▶ ABOUT THIS TASK
The answer must restate every entry below word for word.

Data entries:
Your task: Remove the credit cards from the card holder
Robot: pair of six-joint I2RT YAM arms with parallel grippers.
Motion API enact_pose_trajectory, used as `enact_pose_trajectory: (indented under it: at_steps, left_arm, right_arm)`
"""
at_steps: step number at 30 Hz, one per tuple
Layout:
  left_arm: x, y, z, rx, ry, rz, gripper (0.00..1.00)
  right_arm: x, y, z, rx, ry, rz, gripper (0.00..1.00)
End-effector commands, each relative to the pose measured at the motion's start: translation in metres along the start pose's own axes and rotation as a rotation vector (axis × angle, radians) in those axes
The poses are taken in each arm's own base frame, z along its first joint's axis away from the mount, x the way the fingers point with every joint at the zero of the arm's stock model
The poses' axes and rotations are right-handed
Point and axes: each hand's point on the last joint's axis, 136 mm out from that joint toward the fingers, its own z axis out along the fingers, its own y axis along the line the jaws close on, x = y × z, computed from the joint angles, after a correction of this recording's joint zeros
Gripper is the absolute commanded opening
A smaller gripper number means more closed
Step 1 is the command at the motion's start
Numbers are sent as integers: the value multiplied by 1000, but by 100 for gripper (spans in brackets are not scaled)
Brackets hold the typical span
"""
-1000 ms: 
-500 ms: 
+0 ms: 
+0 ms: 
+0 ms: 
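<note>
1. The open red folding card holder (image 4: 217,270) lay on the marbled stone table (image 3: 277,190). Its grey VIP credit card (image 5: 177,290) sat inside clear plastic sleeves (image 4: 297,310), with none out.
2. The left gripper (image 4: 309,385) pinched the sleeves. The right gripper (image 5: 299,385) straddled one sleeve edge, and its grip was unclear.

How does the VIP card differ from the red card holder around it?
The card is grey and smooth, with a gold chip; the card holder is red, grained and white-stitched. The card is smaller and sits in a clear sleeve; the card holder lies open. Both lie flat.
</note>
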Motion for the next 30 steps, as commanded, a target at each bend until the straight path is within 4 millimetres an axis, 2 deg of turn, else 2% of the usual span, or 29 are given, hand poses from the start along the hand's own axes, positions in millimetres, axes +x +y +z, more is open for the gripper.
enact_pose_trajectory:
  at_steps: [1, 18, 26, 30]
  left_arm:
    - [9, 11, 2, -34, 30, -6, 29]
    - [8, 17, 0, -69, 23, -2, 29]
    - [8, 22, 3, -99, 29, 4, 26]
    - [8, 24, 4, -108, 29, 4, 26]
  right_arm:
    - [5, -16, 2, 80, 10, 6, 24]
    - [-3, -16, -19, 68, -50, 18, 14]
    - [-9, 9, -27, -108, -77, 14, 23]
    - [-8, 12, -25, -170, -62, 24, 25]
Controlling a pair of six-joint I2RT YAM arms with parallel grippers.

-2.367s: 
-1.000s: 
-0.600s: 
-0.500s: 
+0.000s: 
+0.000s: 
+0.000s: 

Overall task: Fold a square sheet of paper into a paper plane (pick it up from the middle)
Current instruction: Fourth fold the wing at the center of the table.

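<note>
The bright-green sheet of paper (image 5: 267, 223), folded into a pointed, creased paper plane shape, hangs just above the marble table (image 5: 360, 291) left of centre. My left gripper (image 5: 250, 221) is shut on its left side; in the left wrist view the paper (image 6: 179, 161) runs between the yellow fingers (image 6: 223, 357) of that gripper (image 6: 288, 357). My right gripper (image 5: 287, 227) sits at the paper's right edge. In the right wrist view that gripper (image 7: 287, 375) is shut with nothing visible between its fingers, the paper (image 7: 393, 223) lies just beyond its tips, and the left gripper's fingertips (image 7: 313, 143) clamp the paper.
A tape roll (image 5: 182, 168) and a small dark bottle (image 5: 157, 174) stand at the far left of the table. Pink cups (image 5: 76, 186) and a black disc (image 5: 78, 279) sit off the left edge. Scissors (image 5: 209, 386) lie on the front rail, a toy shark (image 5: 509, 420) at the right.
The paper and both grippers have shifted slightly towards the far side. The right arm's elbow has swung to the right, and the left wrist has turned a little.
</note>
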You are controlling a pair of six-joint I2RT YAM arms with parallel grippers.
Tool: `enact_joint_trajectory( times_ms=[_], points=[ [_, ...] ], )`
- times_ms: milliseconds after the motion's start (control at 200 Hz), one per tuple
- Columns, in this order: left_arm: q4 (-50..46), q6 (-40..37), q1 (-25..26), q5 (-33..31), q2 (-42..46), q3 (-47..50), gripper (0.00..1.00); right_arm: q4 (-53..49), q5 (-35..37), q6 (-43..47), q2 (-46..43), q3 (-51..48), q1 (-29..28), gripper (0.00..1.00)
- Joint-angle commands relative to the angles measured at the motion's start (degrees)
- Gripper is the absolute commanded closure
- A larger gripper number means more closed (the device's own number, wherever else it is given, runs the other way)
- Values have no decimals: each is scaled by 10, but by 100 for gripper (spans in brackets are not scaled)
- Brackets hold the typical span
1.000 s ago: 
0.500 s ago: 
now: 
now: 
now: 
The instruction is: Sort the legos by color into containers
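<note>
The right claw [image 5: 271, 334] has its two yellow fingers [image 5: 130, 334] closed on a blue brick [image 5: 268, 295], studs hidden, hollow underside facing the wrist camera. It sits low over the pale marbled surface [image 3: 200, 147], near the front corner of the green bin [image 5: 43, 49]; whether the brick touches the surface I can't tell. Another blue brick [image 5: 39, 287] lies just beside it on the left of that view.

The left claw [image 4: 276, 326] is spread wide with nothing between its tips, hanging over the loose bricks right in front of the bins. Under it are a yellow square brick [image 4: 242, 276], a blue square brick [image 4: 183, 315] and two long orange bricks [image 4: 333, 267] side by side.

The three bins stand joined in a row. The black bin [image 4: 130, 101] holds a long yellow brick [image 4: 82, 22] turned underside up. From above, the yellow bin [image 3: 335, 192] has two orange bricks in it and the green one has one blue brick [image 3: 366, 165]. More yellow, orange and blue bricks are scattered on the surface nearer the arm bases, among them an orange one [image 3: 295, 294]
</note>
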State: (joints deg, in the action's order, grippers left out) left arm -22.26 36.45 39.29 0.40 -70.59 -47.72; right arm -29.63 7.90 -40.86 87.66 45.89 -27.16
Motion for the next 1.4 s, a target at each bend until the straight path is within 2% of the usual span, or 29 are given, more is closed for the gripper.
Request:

▶ WRITTEN ANSWER
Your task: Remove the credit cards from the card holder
Robot: pair of six-joint I2RT YAM arms with parallel grippers.
Motion API enact_pose_trajectory, used as `enact_pose_trajectory: (indented under it: at_steps, left_arm, right_arm)`
"""
at_steps: step number at 30 Hz, one per tuple
Layout:
  left_arm: x, y, z, rx, ry, rz, gripper (0.00..1.00)
  right_arm: x, y, z, rx, ry, rz, gripper (0.00..1.00)
End-effector commands, each relative to the pose measured at the motion's start: translation in metres along the start pose's own axes and rotation as a rotation vector (axis × angle, radians) in those axes
The poses are taken in each arm's own base frame, z along its first joint's axis away from the mount, x the way the fingers point with every joint at the zero of the arm's stock model
The poses' axes and rotations are right-handed
Point and axes: each hand's point on the last joint's axis, 136 mm out from that joint toward the fingers, its own z axis out along the fingers, its own y axis along the line the jaws close on, x = y × z, computed from the joint angles, after a correction of this recording's joint zeros
Gripper is the absolute commanded opening
A smaller gripper number means more closed
Step 1 is the command at the motion's start
Numbers are sent as integers: the value multiplied by 1000, but by 100 for gripper (spans in brackets are not scaled)
Brackets hold the typical span
"""
-1000 ms: 
-500 ms: 
+0 ms: 
+0 ms: 
+0 ms: 
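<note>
1. The open red folding card holder (image 4: 217,270) lay on the marbled stone table (image 3: 277,190). Its grey VIP credit card (image 5: 177,290) sat inside clear plastic sleeves (image 4: 297,310), with none out.
2. The left gripper (image 4: 309,385) pinched the sleeves. The right gripper (image 5: 299,385) straddled one sleeve edge, and its grip was unclear.

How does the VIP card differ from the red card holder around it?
The card is grey and smooth, with a gold chip; the card holder is red, grained and white-stitched. The card is smaller and sits in a clear sleeve; the card holder lies open. Both lie flat.
</note>
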Motion for the next 30 steps, as commanded, a target at each bend until the straight path is within 4 millimetres an axis, 2 deg of turn, else 2% of the usual span, or 29 are given, hand poses from the start along the hand's own axes, positions in millimetres, axes +x +y +z, more is open for the gripper.
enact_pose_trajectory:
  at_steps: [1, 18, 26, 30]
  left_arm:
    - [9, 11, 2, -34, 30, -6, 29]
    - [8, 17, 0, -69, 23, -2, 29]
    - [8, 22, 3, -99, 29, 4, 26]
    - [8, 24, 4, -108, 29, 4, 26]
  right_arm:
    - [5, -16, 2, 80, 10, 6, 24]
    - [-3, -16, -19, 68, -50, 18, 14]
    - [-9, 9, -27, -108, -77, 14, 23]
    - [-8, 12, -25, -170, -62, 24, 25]
Controlling a pair of six-joint I2RT YAM arms with parallel grippers.

-2.367s: 
-1.000s: 
-0.600s: 
-0.500s: 
+0.000s: 
+0.000s: 
+0.000s: 

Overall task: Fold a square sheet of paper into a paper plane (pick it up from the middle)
Current instruction: Fourth fold the wing at the center of the table.

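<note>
The bright-green sheet of paper (image 5: 267, 223), folded into a pointed, creased paper plane shape, hangs just above the marble table (image 5: 360, 291) left of centre. My left gripper (image 5: 250, 221) is shut on its left side; in the left wrist view the paper (image 6: 179, 161) runs between the yellow fingers (image 6: 223, 357) of that gripper (image 6: 288, 357). My right gripper (image 5: 287, 227) sits at the paper's right edge. In the right wrist view that gripper (image 7: 287, 375) is shut with nothing visible between its fingers, the paper (image 7: 393, 223) lies just beyond its tips, and the left gripper's fingertips (image 7: 313, 143) clamp the paper.
A tape roll (image 5: 182, 168) and a small dark bottle (image 5: 157, 174) stand at the far left of the table. Pink cups (image 5: 76, 186) and a black disc (image 5: 78, 279) sit off the left edge. Scissors (image 5: 209, 386) lie on the front rail, a toy shark (image 5: 509, 420) at the right.
The paper and both grippers have shifted slightly towards the far side. The right arm's elbow has swung to the right, and the left wrist has turned a little.
</note>
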You are controlling a pair of six-joint I2RT YAM arms with parallel grippers.
Tool: `enact_joint_trajectory( times_ms=[_], points=[ [_, ...] ], )`
- times_ms: milliseconds after the motion's start (control at 200 Hz), one per tuple
- Columns, in this order: left_arm: q4 (-50..46), q6 (-40..37), q1 (-25..26), q5 (-33..31), q2 (-42..46), q3 (-47..50), gripper (0.00..1.00); right_arm: q4 (-53..49), q5 (-35..37), q6 (-43..47), q2 (-46..43), q3 (-51..48), q1 (-29..28), gripper (0.00..1.00)
- Joint-angle commands relative to the angles measured at the motion's start (degrees)
- Gripper is the absolute commanded closure
- A larger gripper number means more closed (the device's own number, wherever else it is given, runs the other way)
- Values have no decimals: each is scaled by 10, but by 100 for gripper (spans in brackets are not scaled)
- Brackets hold the typical span
1.000 s ago: 
0.500 s ago: 
now: 
now: 
now: 
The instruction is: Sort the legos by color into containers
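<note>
The right claw [image 5: 271, 334] has its two yellow fingers [image 5: 130, 334] closed on a blue brick [image 5: 268, 295], studs hidden, hollow underside facing the wrist camera. It sits low over the pale marbled surface [image 3: 200, 147], near the front corner of the green bin [image 5: 43, 49]; whether the brick touches the surface I can't tell. Another blue brick [image 5: 39, 287] lies just beside it on the left of that view.

The left claw [image 4: 276, 326] is spread wide with nothing between its tips, hanging over the loose bricks right in front of the bins. Under it are a yellow square brick [image 4: 242, 276], a blue square brick [image 4: 183, 315] and two long orange bricks [image 4: 333, 267] side by side.

The three bins stand joined in a row. The black bin [image 4: 130, 101] holds a long yellow brick [image 4: 82, 22] turned underside up. From above, the yellow bin [image 3: 335, 192] has two orange bricks in it and the green one has one blue brick [image 3: 366, 165]. More yellow, orange and blue bricks are scattered on the surface nearer the arm bases, among them an orange one [image 3: 295, 294]
</note>
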State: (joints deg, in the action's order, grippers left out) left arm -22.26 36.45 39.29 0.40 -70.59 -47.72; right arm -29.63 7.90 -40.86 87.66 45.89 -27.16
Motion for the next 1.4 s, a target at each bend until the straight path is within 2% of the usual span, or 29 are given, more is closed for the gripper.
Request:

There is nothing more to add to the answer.